The following article was first published in "Le Nouveau Quotidien" (Lausanne) on June 18, 1997 and is reproduced here with the editor's agreement.
L'émissaire préféré de Clinton aux Suisses:
"Dépêchez-vous de payer"
Artisan de la paix en Bosnie, Richard Holbrooke a fait une apparition à Zurich pour délivrer un message pressant: les survivants de l'Holocauste ne peuvent plus attendre.
par Serge Michel, Zurich, collaboration Antoine Menusier
Pour le "simple citoyen" qu'il prétend incarner, Richard Holbrooke a des mots bien lourds. "La question des fonds juifs n'est pas juste un problème de plus entre la Suisse et les Etats-Unis, a déclaré hier l'ancien adjoint du secrétaire d'Etat américain. C'est le problème le plus sérieux de toute l'histoire des relations entre les deux pays. En fait, c'est une crise."
L'artisan des accords de Dayton, désormais employé du Credit Suisse First Boston (CSFB), vient de passer deux jours à Zurich. "Voyage prévu de longue date", comme on dit. N'empêche, il a modifié in extremis le sujet de ses deux conférences, pour ne parler que des fonds juifs. Ainsi, l'air de rien et répétant tout sourire son immense compréhension pour la Suisse, Holbrooke a distillé un message très clair.

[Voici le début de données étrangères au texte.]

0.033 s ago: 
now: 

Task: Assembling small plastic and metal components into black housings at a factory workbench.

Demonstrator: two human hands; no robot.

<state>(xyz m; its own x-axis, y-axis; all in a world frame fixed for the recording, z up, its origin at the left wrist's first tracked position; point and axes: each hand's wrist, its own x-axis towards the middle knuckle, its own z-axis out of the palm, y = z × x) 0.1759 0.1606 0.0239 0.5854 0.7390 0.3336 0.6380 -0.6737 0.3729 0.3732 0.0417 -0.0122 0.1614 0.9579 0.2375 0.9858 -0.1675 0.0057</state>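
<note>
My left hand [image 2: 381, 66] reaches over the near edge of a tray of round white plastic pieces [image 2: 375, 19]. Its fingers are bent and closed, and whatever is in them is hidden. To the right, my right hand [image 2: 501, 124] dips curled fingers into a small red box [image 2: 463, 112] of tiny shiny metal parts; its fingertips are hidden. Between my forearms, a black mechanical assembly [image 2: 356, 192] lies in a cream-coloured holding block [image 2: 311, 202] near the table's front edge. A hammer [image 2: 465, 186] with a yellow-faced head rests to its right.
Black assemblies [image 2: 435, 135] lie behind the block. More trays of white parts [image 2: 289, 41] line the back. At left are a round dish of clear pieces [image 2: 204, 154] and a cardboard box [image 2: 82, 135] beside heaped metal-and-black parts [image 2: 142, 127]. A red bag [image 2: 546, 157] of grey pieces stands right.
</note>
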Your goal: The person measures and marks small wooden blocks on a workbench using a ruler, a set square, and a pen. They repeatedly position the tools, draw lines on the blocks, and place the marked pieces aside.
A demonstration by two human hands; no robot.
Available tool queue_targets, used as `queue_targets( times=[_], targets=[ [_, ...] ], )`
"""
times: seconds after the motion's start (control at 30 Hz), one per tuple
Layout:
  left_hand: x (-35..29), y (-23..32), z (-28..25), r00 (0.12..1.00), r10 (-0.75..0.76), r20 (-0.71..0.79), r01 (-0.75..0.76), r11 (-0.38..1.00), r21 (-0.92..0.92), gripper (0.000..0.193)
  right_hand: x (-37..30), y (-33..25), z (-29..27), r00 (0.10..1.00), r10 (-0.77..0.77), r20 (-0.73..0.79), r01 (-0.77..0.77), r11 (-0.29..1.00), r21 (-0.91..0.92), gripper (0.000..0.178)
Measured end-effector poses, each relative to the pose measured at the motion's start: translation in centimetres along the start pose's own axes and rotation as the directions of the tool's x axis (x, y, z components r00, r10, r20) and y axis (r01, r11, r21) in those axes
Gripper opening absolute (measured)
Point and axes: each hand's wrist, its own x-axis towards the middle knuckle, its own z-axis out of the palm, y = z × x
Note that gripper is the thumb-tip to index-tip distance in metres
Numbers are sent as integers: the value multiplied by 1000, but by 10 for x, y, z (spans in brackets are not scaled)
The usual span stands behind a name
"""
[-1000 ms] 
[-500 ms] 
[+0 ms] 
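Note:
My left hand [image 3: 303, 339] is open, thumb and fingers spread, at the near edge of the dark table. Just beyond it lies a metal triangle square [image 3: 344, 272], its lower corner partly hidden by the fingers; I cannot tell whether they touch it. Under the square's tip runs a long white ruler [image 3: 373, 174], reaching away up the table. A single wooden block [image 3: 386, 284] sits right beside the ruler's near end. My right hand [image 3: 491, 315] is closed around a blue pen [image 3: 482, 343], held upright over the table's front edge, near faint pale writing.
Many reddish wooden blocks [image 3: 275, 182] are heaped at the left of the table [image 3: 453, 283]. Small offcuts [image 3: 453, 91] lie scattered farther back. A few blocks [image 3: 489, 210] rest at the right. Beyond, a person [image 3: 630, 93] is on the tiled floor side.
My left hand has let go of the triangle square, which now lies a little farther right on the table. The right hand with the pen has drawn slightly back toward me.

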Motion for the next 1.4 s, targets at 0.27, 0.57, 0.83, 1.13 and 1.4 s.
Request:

Premier conseil: dépensez le plus vite possible les 265 millions de francs rassemblés par les banques et l'industrie helvétiques pour le Fonds spécial en faveur des victimes de l'Holocauste. "L'âge moyen des 400 000 survivants de la Shoah est de 79 ans. Ils se trouvent pour la plupart dans une situation misérable en Europe orientale. Tout délai de la justice sera un déni de justice. Sans compter que ce retard sert les intérêts de ceux qui veulent du mal à la Suisse", a-t-il ajouté dans une allusion à peine voilée au sénateur D'Amato.
Deuxième conseil: plutôt que de pinailler sur le rapport Eizenstat, faites vite toute la lumière sur votre pays durant la guerre. "Se disputer sur chaque phrase de ce texte n'arrangera rien", a prévenu l'ancien diplomate. Ajoutant qu'Eizenstat était à la fois un excellent homme, son ami proche et son ancien assistant, nommé à l'époque par ses soins.
Venant de Holbrooke, ces conseils n'ont rien d'innocent. Et il est bien difficile de le croire lorsqu'il répète ne s'exprimer "qu'en qualité de simple citoyen". D'abord, parce qu'il reste très lié à l'administration américaine. Il vient ainsi d'accepter, sur demande personnelle du président Clinton, de se charger du dossier chypriote. Deux jours par semaine et à côté de son travail au Credit Suisse.
Ensuite, parce qu'il est tout désigné pour intervenir sur les fonds juifs. Issu d'une famille juive ayant fui l'Allemagne en 1933, Richard Holbrooke est un fin connaisseur de la Suisse. Par sa grand-mère zurichoise et son oncle tessinois, par les écoles lémaniques qu'il a fréquentées, par ses vacances de gosse à Sils Maria. D'ailleurs, il suit l'affaire de très près: "J'ai eu plusieurs entretiens sur les fonds juifs avec Flavio Cotti", a-t-il admis hier.
Enfin, parce que ces consignes émises à Zurich coïncident avec la curieuse accumulation, hier, de nuages américains sur le ciel suisse. Ainsi, un rapport daté de 1942 et signé du patron du FBI de l'époque, Edgar Hoover, a refait surface à New York. Il dénonce le "travail forcé" des réfugiés juifs en Suisse durant la guerre. Ce document, présenté par le Congrès juif mondial comme une révélation, n'apporte pourtant aucune information nouvelle. L'historien André Lasserre, qui a fait le tour de la question dans un livre paru en 1995, admet que la Confédération a exigé des réfugiés -- notamment juifs -- des travaux pénibles. "Mais ils pouvaient sortir le soir, dit-il, et il est inexact que ce sont les organisations juives qui devaient subvenir aux coûts de ces camps."
Par ailleurs, la BBC va diffuser ce soir un documentaire affirmant que de l'or dentaire, provenant des camps d'extermination nazis, a été retrouvé dans les vrenelis de la Banque nationale suisse (BNS), frappés après-guerre et faussement datés de 1935. Pour appuyer ses dires, la chaîne britannique cite des analyses de l'université de Californie, qui aurait trouvé dix fois plus de mercure dans les vrenelis d'après-guerre que dans ceux d'avant guerre. La BNS récuse la valeur de ces analyses et s'en remet aux travaux d'experts de la commission Bergier.